WHAT IS NEEDED:
Below is a listing. Quote from it, exactly, the lines from the one containing "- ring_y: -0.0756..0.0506" down to the one containing "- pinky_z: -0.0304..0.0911", both ends included, and nothing else.

****

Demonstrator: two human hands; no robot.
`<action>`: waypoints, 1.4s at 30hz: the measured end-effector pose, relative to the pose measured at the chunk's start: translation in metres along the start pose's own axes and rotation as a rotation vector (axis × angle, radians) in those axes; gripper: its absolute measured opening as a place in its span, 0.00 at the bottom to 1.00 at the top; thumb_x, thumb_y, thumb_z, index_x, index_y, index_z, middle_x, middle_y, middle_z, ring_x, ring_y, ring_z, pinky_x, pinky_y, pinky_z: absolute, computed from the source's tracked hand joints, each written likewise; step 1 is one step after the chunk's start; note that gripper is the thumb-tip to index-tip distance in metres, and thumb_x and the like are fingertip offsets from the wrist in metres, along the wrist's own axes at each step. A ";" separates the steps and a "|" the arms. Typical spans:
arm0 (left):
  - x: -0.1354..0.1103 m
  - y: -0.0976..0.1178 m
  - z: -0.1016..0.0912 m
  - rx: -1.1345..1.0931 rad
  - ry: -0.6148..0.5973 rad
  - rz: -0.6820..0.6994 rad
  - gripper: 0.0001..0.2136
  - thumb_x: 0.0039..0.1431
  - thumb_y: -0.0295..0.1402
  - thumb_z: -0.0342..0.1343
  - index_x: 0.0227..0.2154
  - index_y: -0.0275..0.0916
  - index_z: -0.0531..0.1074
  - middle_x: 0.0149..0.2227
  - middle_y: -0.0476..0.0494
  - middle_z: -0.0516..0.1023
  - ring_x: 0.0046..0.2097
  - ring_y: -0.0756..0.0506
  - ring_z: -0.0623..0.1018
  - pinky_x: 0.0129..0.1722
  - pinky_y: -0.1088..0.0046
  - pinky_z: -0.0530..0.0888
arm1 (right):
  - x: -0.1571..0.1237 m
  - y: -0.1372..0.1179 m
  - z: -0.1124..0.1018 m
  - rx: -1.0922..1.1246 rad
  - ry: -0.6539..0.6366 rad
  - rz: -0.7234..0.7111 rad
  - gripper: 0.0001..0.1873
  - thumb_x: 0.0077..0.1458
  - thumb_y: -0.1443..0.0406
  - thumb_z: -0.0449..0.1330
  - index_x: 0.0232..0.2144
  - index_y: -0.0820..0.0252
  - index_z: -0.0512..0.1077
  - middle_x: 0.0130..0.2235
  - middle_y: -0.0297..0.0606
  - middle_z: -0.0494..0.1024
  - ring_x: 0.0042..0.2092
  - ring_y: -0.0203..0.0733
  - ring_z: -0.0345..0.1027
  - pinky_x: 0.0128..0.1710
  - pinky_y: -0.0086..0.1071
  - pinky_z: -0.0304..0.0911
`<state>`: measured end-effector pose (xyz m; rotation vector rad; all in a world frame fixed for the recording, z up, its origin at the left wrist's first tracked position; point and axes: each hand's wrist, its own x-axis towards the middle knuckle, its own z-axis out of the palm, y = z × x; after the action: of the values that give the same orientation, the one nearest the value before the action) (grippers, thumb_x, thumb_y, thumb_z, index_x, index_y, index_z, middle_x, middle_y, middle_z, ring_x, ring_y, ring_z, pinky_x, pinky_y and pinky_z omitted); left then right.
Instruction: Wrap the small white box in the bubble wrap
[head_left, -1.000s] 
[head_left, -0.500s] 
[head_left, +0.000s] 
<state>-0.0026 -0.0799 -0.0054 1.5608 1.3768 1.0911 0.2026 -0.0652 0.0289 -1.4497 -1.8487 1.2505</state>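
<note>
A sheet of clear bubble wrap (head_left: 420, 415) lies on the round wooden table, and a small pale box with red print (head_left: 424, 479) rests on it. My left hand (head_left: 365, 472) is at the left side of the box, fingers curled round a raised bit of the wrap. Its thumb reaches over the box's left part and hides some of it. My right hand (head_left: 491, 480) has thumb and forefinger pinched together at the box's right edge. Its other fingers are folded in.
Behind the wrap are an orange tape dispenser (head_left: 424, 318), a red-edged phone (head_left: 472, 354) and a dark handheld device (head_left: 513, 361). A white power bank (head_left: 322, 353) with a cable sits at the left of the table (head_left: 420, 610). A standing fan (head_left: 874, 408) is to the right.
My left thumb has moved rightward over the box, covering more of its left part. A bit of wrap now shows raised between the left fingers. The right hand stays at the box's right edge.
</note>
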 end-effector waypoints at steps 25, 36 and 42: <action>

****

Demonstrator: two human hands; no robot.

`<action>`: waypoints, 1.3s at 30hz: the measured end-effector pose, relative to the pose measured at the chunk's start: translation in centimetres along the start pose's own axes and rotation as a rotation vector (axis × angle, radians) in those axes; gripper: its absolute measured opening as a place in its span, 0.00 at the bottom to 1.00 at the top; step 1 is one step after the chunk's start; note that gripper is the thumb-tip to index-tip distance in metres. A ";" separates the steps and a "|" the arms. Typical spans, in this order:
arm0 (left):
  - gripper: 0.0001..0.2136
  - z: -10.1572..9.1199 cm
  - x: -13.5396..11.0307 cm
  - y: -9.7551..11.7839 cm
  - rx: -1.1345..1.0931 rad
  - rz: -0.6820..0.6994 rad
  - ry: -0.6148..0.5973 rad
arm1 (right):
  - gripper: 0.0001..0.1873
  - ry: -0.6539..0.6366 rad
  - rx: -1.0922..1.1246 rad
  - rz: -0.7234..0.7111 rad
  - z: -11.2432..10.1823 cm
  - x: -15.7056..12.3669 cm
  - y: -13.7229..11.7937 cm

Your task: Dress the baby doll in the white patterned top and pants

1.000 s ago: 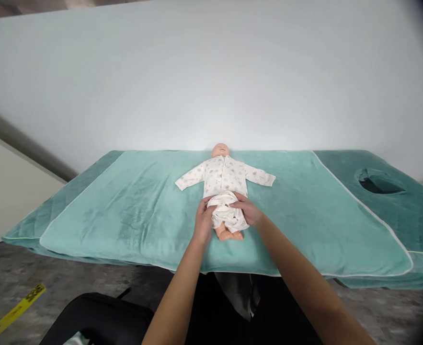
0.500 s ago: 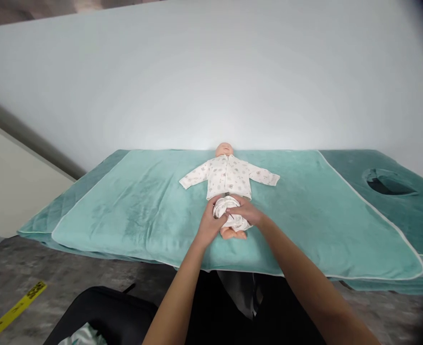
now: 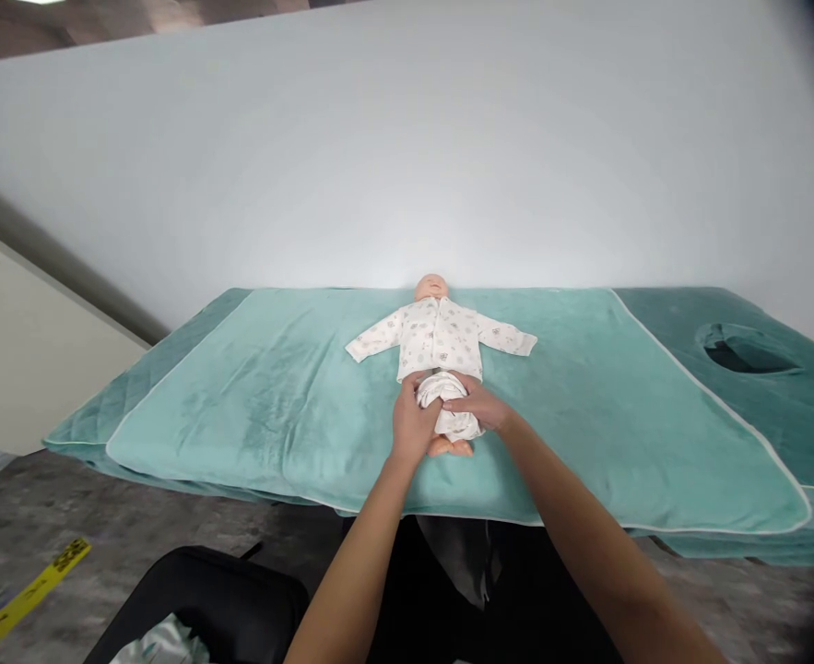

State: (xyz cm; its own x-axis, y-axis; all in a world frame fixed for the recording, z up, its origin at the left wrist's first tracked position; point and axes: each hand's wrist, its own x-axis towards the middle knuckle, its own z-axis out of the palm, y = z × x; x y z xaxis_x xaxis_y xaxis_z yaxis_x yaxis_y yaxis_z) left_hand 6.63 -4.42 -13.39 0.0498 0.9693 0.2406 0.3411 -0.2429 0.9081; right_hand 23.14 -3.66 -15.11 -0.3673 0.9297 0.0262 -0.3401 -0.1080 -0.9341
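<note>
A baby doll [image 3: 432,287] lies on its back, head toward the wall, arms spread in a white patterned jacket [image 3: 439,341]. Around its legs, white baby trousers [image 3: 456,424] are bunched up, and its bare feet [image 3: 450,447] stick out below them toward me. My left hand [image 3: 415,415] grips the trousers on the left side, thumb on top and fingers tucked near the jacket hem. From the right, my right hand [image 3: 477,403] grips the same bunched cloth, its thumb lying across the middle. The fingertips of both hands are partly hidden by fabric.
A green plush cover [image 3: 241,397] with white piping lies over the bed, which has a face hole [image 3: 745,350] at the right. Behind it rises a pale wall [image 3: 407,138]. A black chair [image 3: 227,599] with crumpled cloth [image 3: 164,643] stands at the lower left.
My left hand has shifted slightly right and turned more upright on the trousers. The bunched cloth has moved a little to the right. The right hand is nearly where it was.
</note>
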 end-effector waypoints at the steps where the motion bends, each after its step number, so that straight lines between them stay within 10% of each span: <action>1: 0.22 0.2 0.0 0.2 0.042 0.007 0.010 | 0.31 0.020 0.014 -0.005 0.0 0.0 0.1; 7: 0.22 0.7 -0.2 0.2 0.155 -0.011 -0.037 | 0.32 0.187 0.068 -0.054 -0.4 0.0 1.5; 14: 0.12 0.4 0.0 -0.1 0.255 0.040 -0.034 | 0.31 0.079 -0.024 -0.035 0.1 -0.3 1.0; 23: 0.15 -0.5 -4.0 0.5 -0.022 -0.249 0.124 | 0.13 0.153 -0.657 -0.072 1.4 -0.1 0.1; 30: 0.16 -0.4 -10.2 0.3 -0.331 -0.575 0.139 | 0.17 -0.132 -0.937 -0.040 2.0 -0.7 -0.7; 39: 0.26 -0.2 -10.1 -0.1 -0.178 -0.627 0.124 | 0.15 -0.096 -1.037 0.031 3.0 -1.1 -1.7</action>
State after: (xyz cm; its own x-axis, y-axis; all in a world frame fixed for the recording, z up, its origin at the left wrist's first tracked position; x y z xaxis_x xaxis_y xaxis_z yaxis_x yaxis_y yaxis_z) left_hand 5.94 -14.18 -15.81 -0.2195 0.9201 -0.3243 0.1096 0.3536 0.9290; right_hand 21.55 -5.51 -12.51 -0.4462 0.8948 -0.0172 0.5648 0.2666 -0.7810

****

RESPONSE AREA:
  - ring_y: -0.0756..0.0506
  - ring_z: -0.0623..0.1018
  - pinky_x: 0.0129..0.1722
  - pinky_y: -0.1088..0.0046
  - pinky_z: -0.0530..0.0888
arm1 (right):
  - x: -0.1571..0.1237 m
  - y: -0.1372..0.1179 m
  - z: -0.1124..0.1018 m
  - rx: -1.0922..1.1246 rad
  - ry: -0.6539..0.6366 rad
  - rz: -0.7234..0.7111 rad
  - gripper: 0.0001..0.1873
  - thumb_x: 0.0077..0.1458
  - thumb_y: -0.1443..0.0406
  - thumb_z: -0.0449..0.1330
  - index_x: 0.0232..0.2144
  - index_y: -0.0820..0.0252
  - index_z: -0.0512..0.1077
  - middle_x: 0.0130..0.2235
  - middle_y: -0.0297..0.0606
  - middle_z: -0.0494..0.1024
  - ring_x: 0.0042..0.2092
  - ring_y: -0.0203..0.0733
  - ring_z: -0.0345..0.1027
  - pinky_x: 0.0128..0.1710
  - pinky_y: -0.0086..0.1071
  - pinky_z: -0.0304..0.0911

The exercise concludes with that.